Blog
VDBBench Adds Cost-Aware Benchmarking for Vector Databases

VDBBench Adds Cost-Aware Benchmarking for Vector Databases

Jun 10, 202617 min read

Last year, we released VectorDBBench 1.0 to make vector database benchmarking closer to production workloads. Instead of testing only peak QPS on fixed benchmark data, VectorDBBench (also known as VDBBench) lets teams evaluate vector databases using workload patterns that more closely reflect their own production systems: ingestion, filtering, recall, latency, concurrency, and custom datasets.

The latest release of VDBBench adds a new dimension: cost.

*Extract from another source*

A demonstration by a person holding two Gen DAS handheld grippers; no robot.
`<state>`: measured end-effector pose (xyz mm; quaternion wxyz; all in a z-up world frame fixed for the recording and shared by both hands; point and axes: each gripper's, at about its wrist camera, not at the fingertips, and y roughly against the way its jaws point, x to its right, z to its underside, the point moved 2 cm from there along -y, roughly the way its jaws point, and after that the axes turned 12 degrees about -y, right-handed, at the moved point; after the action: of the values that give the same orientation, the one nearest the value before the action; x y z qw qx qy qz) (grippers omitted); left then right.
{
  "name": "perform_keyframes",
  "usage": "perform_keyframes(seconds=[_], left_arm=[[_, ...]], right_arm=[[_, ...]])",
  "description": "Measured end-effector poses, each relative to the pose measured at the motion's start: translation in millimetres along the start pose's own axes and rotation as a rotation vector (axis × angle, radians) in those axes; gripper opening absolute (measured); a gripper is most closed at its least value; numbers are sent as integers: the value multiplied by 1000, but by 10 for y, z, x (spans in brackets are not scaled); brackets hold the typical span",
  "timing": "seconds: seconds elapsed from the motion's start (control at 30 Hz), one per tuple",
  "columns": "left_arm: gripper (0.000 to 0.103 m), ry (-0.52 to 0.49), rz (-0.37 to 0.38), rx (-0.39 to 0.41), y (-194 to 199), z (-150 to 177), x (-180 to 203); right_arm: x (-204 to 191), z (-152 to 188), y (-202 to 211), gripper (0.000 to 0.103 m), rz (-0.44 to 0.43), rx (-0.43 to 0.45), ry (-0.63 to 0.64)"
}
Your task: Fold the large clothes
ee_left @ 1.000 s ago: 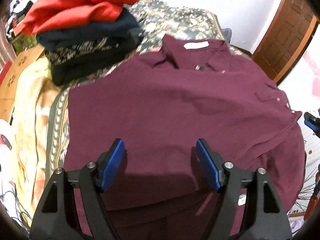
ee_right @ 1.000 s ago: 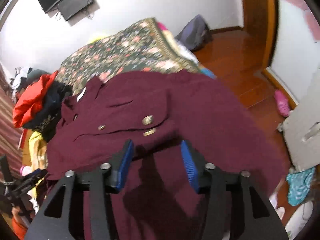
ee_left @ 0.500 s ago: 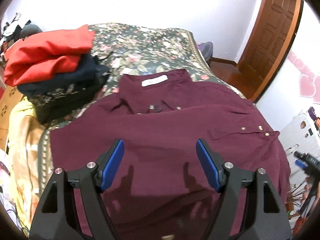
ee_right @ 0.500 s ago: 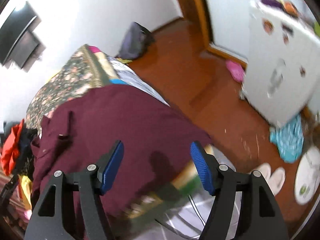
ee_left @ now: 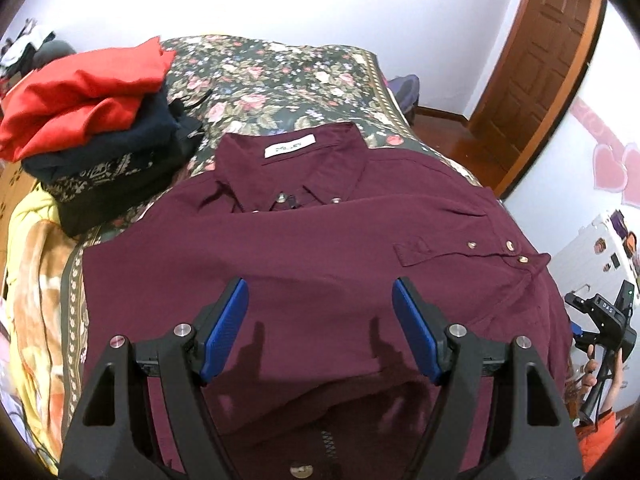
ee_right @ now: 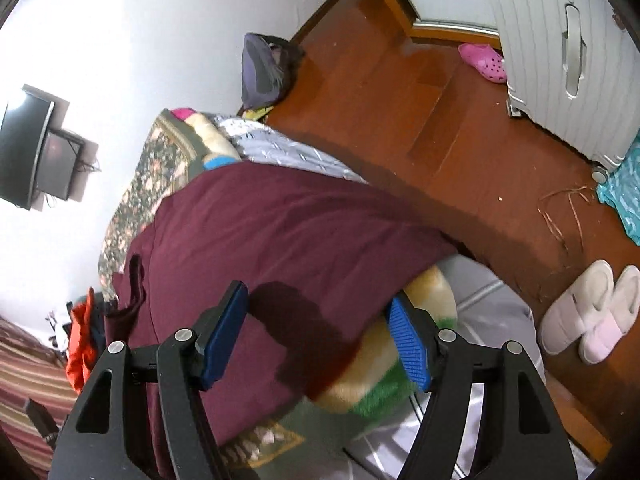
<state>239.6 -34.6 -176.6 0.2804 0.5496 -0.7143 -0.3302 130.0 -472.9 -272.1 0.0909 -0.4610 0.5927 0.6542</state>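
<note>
- Maroon shirt spread flat on bed, collar at 12 o'clock, white label showing inside it.
- Buttoned cuff folded across chest, toward 3 o'clock in left view.
- Left claw released, blue pads wide apart, hovering above lower shirt; nothing between the pads, shadows cast on cloth below.
- Right claw released, pads apart, over shirt edge where it hangs off bed's side; cloth lies under the gap, unclamped as far as can be told.
- Same claw also seen from left view at 3 o'clock, black body gripped by a hand.
- Stack of folded clothes at 10 o'clock on bed: red on top, dark navy under it, patterned black at bottom; near shirt's shoulder, apart from it.
- Yellow blanket at 9 o'clock, along bed's edge.
- Wooden door at 2 o'clock in left view.
- In right view: pale slippers at 3 o'clock on wood floor, pink clog at 1 o'clock beside a white cabinet, grey bag at 12 o'clock against wall, screen at 9 o'clock.
</note>
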Motion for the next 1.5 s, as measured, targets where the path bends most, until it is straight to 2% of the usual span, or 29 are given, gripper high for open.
perform_keyframes(seconds=[0.13, 0.23, 0.37, 0.43, 0.53, 0.7, 0.83, 0.97, 1.1, 1.2, 1.33, 1.4, 1.5], left_arm=[[73, 38, -4, -7, -6, 55, -110], [73, 61, 9, 1, 36, 95, -172], [73, 76, 2, 26, 141, 137, -276], [73, 78, -12, 35, 186, 160, -331], [73, 91, -9, 46, 244, 205, -432], [73, 100, -6, 60, 306, 293, -561], [73, 98, -4, 74, 363, 351, -625], [73, 106, -1, 86, 420, 415, -686], [73, 116, -5, 91, 453, 470, -743], [73, 123, -3, 82, 444, 501, -763], [73, 121, -3, 64, 411, 537, -749], [73, 116, -5, 56, 389, 540, -724], [73, 110, -5, 44, 355, 532, -680]], right_arm=[[25, -137, -116, 49, 15, 17, -20], [89, -251, -239, 39, 62, 24, -70], [-7, -327, -266, 17, 109, 28, -68], [-173, -334, -173, 11, 138, 66, -4], [-515, -306, 74, 7, 123, 140, 117], [-1266, -54, 562, 7, 9, 226, 314], [-1943, 378, 833, 7, -99, 256, 515], [-2367, 841, 857, 7, -188, 196, 671], [-2511, 1360, 604, 7, -203, 73, 796], [-2438, 1683, 171, 7, -152, -43, 858], [-2231, 1973, -254, 7, -68, -180, 865], [-2130, 2023, -354, 8, -40, -209, 858], [-2097, 2031, -260, 10, -29, -203, 883]])
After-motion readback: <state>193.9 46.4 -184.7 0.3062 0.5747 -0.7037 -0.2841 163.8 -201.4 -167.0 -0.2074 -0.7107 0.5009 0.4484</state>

Production teams rarely choose a vector database by performance alone. They need to know what it costs to hit a target QPS, how P99 behaves under that cost model, when inserted data becomes searchable, when it is fully indexed, how payload size affects search, how the system behaves across many tenants, and what happens on the first query after being idle. Those questions are now part of VDBBench.

To show how these new cost-aware benchmarks work in practice, we tested three commonly evaluated managed vector database products: Zilliz Cloud, Turbopuffer, and Pinecone. The results are published in the new VDBBench Cost Leaderboard, with charts and tables that compare insert readiness, payload search, multitenant search, cold latency, and cost-performance trade-offs.

The leaderboard is only one way to read the results — it is a snapshot of three products at one point in time. Because VDBBench is open source, teams can also reproduce these cases, benchmark products that are not on the leaderboard, or adapt the workloads to their own production-like data.

The goal is not to crown a universal winner, but to help teams choose the vector database that best fits their workload, performance targets, and budget.

References: VectorDBBench GitHub | VDBBench Leaderboards

What's New in VDBBench

This release adds four cloud-oriented benchmark cases that measure production behavior that peak-QPS leaderboards often miss.

Case	What it measures	Why it matters
CloudInsertCase	Insert completion, searchable state, fully indexed state, and write cost	Freshness and backfill cost matter for RAG, catalogs, and agent memory
CloudPayloadSearchCase	QPS, P99 latency, recall, and response payload shape	Returning vectors or metadata can change the search cost surface
MultitenantSearchCase	Throughput across many tenants or namespaces	SaaS workloads stress routing and partition behavior differently from single-tenant search
CloudColdLatencyCase	First query after idle vs. warmed query path	Cold-start behavior matters for low-frequency tenants and agent memory

On top of these cases, the Cost Leaderboard adds a cost-Pareto view that models operating costs at target QPS levels under each product's measured serving limits — because buying decisions usually hinge on where performance and cost intersect.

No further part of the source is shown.